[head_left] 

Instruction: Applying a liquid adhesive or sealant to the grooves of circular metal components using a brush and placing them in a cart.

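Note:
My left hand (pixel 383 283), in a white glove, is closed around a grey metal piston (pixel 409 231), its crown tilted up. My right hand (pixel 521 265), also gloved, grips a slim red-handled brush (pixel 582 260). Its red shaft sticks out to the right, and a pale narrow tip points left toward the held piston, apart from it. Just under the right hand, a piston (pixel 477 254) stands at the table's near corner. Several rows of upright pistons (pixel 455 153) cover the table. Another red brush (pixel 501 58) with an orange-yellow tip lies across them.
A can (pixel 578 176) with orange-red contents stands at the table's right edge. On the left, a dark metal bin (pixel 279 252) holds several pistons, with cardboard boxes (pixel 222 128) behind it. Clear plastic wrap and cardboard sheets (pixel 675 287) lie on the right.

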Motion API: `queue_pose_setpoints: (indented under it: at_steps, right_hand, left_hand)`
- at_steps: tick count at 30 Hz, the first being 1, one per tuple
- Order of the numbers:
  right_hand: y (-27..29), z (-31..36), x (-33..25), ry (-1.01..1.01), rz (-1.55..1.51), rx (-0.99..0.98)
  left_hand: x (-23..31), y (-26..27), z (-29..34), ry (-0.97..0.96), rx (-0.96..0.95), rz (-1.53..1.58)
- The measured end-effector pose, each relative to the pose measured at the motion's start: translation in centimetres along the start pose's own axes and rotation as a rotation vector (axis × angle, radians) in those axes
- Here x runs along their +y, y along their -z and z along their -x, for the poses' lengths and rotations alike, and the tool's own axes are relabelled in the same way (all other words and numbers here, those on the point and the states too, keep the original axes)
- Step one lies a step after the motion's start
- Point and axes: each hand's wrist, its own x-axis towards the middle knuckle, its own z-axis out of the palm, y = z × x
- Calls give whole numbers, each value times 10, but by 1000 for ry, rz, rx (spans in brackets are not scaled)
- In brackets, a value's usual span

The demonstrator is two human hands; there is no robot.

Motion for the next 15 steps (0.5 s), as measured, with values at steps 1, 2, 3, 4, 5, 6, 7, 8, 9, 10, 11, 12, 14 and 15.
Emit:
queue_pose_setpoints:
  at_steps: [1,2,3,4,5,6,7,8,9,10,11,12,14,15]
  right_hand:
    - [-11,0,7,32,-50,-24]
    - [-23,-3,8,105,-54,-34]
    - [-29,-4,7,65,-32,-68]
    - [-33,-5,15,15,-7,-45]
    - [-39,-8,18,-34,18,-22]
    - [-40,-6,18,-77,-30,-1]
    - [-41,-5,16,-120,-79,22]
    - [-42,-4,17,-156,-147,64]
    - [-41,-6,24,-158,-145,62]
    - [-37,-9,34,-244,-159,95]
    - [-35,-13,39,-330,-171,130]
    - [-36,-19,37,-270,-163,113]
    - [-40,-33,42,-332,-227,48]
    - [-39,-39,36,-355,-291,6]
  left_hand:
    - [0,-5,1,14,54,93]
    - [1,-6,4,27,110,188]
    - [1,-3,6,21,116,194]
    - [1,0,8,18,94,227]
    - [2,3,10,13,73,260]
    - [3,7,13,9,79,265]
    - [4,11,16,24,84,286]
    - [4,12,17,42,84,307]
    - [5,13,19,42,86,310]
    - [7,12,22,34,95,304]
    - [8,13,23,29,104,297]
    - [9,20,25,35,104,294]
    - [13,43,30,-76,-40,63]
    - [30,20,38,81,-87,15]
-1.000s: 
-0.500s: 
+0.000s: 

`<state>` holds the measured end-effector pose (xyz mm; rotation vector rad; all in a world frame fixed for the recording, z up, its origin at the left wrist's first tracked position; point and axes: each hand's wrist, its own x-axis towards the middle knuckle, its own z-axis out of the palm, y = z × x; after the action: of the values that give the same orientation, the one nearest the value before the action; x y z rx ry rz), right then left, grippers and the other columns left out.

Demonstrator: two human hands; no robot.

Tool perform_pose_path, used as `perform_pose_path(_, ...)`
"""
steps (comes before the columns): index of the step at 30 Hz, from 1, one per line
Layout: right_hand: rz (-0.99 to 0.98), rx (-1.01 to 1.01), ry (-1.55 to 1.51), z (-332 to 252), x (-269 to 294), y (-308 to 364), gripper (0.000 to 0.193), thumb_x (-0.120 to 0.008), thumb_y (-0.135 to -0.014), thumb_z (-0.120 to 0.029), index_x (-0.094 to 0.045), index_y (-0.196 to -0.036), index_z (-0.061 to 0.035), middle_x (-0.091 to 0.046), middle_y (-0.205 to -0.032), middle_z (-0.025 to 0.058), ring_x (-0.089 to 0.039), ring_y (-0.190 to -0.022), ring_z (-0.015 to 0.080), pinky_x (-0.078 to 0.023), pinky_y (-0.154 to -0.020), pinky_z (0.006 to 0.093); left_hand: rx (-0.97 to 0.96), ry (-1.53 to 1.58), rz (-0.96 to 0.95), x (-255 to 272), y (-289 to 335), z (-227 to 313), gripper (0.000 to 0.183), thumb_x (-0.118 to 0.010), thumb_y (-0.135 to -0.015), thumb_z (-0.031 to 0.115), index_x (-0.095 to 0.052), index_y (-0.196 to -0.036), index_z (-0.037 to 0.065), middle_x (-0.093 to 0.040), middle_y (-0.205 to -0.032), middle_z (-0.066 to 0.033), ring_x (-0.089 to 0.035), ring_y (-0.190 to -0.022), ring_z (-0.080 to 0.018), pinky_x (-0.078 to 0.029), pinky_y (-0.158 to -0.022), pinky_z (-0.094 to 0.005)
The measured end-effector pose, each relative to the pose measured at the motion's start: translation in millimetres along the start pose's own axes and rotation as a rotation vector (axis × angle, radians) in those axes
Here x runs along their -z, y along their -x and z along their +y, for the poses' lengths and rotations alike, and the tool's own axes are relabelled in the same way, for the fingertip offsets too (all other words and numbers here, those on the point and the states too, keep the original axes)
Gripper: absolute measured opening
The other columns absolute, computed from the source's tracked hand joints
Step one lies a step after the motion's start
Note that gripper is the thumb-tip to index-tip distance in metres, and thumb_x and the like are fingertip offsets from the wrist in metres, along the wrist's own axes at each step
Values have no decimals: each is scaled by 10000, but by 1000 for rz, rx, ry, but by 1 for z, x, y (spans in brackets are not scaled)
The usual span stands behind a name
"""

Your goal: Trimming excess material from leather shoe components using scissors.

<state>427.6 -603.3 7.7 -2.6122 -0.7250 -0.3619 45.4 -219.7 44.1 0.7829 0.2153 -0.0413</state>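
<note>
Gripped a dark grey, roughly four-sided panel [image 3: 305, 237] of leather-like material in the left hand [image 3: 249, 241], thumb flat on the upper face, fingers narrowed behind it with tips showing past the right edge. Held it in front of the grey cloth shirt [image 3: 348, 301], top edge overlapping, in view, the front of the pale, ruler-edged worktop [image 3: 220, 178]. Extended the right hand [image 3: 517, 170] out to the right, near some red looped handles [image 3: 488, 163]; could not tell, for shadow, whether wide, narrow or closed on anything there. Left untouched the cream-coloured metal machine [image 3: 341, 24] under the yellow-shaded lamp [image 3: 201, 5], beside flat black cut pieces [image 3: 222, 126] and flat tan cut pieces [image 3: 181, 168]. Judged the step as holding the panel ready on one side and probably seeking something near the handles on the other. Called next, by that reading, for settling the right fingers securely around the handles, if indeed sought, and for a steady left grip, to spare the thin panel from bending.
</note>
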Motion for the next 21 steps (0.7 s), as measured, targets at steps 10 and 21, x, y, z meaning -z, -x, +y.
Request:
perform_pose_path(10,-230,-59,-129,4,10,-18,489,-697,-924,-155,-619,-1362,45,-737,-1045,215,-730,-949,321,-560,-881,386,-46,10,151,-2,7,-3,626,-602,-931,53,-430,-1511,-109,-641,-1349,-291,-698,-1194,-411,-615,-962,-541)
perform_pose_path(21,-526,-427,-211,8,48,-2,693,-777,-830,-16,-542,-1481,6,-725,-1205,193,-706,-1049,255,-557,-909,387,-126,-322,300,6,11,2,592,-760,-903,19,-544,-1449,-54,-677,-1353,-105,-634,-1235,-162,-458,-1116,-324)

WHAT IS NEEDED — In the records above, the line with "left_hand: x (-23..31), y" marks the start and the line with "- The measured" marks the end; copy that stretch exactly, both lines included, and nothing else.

RESPONSE FOR THIS EXERCISE —
  left_hand: x (-23..31), y (-26..27), z (-29..34), ry (-0.97..0.96), rx (-0.96..0.95), rz (-1.53..1.58)
- The measured end-effector pose, each relative to the pose measured at the motion's start: translation in centimetres along the start pose's own axes and rotation as a rotation vector (axis × angle, radians) in those axes

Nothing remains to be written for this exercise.